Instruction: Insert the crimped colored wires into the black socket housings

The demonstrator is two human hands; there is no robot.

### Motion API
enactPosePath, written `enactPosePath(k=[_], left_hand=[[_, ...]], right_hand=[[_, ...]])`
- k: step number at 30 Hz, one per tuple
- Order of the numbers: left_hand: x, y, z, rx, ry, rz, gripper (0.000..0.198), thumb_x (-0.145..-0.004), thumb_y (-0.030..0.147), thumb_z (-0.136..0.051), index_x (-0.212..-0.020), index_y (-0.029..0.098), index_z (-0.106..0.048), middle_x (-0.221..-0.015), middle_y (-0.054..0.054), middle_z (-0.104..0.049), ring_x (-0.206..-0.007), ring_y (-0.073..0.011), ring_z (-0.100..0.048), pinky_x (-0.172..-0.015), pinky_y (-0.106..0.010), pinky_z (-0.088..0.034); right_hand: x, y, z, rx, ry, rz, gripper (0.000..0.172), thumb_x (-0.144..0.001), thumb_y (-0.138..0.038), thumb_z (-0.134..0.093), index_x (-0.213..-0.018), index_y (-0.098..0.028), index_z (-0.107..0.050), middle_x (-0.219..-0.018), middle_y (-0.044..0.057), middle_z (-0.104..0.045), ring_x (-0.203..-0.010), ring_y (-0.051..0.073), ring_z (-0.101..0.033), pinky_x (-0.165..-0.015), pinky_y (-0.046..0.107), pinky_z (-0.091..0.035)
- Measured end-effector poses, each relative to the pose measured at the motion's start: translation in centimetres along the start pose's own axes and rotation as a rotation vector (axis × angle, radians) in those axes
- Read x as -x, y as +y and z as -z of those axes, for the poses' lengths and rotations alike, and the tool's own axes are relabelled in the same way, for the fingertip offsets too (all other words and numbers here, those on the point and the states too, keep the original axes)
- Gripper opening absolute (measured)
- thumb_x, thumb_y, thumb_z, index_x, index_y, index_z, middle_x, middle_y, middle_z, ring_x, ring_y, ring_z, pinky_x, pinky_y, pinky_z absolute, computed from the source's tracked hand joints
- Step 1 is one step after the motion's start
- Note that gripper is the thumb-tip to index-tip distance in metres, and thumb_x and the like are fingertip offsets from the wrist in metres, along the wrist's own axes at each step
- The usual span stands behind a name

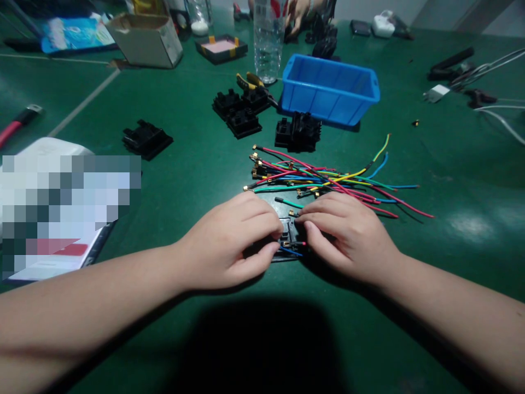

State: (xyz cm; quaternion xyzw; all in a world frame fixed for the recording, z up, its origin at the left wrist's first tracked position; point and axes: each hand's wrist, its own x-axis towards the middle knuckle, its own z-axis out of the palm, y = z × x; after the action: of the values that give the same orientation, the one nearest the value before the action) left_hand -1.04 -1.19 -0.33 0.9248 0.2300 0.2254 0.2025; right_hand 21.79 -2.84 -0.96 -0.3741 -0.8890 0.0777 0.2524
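Observation:
My left hand is closed on the left side of a small black plastic housing, which lies on the green table. A short blue wire and a red-tipped wire with a metal terminal show in the housing. Just to the right, my right hand pinches a wire with a brass terminal above the housing's top edge. Most of that wire is hidden by the fingers. Behind both hands spreads a loose bundle of red, green, blue and yellow-green wires with brass terminals at their left ends.
Several black plastic housings sit beyond the wires, beside yellow-handled pliers. Behind them stand a blue bin, a clear bottle and a cardboard box. A phone leans at left. White cables lie at right.

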Motion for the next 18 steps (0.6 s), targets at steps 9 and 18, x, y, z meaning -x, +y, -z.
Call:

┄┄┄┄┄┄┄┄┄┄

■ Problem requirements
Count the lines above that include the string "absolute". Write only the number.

■ Finished exercise
2